Blyton talking to the characters and the reader
There are several clear examples of this, and a few which are less obvious.
To Tinker –
Dull, Tinker! You needn’t worry! There is far too much excitement waiting for the Five—and you too! Just wait a bit, and see!
To Charlie? –
And off they all went to the great cage. CHARLIE! CHARLIE! Wake up, you’re wanted! CHARLIE!
The lack of quotation marks here presumably means Blyton is summoning the chimp, rather than the Five shouting that.
To the reader and then the characters –
There they go, over the fence, handing the food one to another. Take your paw out of that basket, Mischief! That’s right, Timmy, nibble his ear if he’s as mischievous as his name! You’re all going to have some fun tonight!
As above, she speaks to Julian about George, and then to Tinker again –
So there goes Tinker, with Mischief on his shoulder, to find his father, down the hall—up the stairs—along the landing—into his father’s bedroom . . . r-r-r-r-r-r-r-r-r-r-r-r! Tinker, you sound like a motor-scooter going up a steep hill! Parp-parp! Don’t hoot like that, you’ll make your father so angry that he won’t listen to a word you say!
But the Professor did listen—and soon Jenny heard him telephoning the police. They’re coming straight away, and that means that Mr Wooh the Magician is in for a most unpleasant time, and his magic won’t help him at all! He’ll have to give back the papers that he made Charlie steal—and plenty of other things, too! There he is, marooned on the island, quite unable to escape, waiting fearfully with his companion, for the police!
This one’s really bizarre and annoying – firstly it’s not even the end of a chapter which is where Blyton normally reserves for her direct speeches, but secondly it wraps up the whole story from a distanced position by saying it will happen in the future.

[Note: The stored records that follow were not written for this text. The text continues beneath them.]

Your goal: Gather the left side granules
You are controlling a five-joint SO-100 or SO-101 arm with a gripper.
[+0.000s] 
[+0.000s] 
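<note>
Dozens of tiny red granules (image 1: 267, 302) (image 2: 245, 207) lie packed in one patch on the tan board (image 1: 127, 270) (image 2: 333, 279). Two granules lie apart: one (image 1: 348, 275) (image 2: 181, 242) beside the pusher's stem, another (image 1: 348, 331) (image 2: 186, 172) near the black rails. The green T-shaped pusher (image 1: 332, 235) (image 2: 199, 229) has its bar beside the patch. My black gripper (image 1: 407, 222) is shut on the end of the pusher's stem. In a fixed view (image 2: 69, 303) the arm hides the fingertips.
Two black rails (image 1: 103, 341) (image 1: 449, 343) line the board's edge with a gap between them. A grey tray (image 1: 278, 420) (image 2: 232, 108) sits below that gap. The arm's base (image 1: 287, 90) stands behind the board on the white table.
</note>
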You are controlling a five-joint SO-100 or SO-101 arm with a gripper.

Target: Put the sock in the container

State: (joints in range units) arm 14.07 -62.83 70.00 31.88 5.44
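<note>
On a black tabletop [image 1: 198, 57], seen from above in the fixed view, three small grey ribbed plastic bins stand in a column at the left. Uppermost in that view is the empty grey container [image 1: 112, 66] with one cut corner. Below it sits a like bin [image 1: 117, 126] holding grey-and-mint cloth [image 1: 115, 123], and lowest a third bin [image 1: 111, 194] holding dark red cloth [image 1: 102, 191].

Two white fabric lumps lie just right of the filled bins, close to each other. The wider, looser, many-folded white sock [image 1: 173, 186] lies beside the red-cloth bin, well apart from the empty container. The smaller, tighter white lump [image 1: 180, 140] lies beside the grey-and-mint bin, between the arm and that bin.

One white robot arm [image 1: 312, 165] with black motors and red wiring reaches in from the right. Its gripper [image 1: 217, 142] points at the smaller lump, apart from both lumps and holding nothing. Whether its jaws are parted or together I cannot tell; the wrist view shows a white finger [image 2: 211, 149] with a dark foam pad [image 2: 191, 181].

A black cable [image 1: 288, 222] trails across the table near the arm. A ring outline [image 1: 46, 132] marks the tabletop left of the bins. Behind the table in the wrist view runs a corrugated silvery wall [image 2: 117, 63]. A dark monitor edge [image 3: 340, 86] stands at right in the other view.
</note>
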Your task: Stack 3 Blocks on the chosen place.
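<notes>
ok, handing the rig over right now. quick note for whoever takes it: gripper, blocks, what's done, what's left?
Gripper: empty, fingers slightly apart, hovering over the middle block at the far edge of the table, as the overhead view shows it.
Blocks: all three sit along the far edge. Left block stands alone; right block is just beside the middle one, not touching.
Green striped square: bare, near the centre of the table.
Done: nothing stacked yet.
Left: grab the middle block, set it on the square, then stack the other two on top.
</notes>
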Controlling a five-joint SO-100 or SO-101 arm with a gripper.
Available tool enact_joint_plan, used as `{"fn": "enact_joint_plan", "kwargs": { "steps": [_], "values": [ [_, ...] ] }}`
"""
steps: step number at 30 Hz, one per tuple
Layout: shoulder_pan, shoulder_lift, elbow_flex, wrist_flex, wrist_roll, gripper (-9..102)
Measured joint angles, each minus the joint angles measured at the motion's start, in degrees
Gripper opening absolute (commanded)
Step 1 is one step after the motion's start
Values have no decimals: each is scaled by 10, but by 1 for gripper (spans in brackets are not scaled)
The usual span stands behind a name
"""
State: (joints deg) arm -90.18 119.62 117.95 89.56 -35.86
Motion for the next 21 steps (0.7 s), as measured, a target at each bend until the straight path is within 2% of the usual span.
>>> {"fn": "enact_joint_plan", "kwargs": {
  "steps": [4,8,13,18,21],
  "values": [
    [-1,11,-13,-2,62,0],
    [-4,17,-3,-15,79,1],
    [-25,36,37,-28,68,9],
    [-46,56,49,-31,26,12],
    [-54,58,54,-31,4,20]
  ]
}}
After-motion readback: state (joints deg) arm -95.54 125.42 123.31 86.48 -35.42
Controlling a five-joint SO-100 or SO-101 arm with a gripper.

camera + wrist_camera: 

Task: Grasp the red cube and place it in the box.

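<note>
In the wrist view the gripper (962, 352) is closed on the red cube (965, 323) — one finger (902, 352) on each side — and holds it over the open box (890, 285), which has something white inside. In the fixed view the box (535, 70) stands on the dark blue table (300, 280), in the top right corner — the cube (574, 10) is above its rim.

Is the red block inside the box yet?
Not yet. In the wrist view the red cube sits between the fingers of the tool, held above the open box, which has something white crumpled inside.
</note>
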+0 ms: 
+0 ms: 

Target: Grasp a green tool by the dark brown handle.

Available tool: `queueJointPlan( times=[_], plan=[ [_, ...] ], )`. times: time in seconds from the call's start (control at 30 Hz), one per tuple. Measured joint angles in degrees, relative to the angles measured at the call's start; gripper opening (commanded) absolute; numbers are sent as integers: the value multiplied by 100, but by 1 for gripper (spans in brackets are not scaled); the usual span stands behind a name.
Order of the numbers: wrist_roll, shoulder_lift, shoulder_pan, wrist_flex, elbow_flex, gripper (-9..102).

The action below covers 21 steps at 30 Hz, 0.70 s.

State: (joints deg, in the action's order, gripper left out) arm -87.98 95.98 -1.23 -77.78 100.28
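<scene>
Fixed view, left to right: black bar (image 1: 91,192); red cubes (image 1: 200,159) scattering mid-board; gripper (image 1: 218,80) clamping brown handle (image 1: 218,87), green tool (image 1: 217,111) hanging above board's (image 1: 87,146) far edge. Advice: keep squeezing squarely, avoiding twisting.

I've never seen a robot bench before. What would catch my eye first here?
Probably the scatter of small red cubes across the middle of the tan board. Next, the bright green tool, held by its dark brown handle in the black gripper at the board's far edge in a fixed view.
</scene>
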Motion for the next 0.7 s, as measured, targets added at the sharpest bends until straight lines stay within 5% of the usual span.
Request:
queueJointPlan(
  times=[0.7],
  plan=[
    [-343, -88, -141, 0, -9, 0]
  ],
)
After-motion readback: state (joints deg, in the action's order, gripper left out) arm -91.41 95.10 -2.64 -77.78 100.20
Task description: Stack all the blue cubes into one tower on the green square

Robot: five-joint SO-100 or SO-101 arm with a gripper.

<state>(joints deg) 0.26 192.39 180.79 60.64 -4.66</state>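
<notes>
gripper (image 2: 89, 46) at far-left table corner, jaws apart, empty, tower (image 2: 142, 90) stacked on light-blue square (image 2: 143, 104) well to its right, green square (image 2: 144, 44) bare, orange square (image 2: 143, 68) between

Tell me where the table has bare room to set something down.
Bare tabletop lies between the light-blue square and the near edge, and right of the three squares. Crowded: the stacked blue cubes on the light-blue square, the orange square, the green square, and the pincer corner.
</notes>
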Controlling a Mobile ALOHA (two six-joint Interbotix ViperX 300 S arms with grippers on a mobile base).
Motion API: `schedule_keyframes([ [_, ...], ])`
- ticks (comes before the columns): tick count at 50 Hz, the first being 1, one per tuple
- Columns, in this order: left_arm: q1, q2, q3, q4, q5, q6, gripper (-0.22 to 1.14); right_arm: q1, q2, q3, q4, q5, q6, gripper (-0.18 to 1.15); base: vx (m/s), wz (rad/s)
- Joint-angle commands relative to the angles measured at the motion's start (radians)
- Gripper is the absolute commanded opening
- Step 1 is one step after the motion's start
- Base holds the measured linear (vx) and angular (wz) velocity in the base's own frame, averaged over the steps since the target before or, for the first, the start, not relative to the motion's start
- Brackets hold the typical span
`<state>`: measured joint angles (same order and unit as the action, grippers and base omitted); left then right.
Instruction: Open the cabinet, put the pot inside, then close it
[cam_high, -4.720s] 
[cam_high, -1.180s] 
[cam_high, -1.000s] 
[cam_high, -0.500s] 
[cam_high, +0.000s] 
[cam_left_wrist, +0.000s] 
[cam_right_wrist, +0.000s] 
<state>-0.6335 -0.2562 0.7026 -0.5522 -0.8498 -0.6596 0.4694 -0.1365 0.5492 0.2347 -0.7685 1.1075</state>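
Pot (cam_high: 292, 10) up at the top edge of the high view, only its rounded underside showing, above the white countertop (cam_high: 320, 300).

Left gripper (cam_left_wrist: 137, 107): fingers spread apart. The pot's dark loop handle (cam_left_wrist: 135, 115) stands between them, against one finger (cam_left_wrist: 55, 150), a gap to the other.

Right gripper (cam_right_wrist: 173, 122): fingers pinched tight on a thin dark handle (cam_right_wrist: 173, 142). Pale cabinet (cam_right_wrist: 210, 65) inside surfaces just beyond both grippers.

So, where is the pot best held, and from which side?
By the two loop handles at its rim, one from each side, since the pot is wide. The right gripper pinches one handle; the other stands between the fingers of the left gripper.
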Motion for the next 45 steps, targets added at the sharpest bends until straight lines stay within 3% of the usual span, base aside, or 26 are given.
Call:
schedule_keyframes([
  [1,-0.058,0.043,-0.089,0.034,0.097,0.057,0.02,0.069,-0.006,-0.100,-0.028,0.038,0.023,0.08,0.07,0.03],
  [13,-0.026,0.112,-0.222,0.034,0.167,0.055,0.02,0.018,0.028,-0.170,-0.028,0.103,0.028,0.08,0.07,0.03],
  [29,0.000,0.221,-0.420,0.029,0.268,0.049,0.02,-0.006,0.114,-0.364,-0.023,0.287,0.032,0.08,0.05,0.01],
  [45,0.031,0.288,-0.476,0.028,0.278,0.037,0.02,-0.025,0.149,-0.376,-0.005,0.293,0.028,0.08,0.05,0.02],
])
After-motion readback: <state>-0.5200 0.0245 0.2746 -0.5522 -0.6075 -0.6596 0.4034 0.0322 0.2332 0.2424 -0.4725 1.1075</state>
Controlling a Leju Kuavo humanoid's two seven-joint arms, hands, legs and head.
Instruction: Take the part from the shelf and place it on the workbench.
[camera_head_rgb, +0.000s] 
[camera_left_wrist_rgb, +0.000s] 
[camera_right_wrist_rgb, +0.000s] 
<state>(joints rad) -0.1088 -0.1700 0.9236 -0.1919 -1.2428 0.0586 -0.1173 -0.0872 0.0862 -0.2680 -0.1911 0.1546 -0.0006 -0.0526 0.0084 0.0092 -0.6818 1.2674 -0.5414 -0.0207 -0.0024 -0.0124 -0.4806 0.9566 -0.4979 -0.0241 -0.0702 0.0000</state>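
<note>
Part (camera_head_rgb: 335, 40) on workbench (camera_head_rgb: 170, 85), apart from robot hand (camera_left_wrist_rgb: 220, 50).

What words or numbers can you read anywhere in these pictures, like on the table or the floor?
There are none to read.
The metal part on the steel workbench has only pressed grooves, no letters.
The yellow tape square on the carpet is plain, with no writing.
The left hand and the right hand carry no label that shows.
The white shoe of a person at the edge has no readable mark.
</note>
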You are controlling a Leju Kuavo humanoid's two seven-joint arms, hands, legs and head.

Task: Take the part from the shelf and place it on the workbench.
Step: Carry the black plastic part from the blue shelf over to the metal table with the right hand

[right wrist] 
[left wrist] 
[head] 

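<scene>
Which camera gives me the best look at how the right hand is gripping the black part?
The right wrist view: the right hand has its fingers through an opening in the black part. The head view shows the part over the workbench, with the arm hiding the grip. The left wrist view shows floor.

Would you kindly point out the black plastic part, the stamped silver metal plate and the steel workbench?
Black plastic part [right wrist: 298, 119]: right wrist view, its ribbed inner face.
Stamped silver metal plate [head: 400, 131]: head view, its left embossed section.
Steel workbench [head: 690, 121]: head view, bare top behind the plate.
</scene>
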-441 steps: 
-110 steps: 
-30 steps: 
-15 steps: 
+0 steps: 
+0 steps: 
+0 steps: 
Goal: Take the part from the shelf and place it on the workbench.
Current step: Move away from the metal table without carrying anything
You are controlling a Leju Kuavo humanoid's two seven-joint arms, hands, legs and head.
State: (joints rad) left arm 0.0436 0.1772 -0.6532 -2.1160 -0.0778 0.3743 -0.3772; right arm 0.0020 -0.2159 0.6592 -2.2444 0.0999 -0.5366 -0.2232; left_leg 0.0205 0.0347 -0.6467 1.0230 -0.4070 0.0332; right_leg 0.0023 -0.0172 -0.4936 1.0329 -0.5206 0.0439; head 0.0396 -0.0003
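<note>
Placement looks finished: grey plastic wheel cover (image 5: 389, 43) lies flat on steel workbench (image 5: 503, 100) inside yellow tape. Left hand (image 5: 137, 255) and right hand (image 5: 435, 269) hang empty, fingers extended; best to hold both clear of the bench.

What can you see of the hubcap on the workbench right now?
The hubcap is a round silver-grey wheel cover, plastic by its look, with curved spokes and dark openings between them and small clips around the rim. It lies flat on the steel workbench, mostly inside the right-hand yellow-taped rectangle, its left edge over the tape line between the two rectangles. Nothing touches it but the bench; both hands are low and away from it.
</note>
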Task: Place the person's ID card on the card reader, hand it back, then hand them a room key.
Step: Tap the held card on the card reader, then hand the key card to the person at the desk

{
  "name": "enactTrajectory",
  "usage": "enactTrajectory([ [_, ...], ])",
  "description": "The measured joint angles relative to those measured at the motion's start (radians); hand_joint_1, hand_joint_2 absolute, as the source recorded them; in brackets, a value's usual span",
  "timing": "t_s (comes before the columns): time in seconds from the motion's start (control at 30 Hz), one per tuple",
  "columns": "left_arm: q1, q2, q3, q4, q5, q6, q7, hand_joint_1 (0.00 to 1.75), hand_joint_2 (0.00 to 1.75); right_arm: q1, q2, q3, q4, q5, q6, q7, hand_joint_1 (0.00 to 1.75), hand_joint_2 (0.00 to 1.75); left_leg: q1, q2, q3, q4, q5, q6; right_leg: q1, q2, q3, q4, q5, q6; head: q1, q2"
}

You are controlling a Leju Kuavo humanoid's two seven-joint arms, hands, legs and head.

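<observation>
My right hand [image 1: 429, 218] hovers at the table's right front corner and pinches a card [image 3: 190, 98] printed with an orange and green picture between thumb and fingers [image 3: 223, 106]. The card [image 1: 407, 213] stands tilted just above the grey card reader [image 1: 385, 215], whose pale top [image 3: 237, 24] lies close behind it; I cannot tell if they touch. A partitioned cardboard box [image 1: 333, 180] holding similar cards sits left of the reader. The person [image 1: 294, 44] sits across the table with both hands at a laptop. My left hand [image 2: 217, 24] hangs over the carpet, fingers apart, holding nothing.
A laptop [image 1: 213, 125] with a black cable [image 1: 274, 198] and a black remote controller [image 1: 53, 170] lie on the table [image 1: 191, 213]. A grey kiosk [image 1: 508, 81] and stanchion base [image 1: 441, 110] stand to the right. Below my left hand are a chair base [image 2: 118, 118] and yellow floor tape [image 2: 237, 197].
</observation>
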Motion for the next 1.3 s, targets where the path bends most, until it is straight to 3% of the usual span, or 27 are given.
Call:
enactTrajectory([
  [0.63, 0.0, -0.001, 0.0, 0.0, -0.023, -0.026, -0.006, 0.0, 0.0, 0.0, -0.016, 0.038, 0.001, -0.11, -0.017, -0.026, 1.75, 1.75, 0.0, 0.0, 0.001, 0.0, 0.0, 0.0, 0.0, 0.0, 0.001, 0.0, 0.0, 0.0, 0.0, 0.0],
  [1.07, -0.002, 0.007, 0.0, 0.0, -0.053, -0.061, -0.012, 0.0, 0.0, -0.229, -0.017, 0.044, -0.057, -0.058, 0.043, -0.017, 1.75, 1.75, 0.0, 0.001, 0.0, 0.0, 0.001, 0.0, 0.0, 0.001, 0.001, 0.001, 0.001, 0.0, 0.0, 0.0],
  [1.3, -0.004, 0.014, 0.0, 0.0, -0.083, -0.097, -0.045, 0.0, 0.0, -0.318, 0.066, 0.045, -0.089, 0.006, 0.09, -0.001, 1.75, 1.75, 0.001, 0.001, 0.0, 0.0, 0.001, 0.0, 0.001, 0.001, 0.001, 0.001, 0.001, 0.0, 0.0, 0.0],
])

And lastly, the book ends with –
So did we, George. Hurry up and fall into another adventure. We are longing to hear what you and the others will be up to next. How we wish we could join you! Good-bye for now—and take care of yourselves, Five. Good luck!
This is particularly gutting as we know there will be no more adventures for the Five, not until we start back at book #1 of course.
I can’t be certain as I don’t think I have recorded each and every one of these little speeches all the way through, but they seem to have gotten more frequent in the latter books and particularly in the final two. I wonder if, with her mental faculties beginning to decline Blyton used this technique more to move the story on, not being able to think of anything else?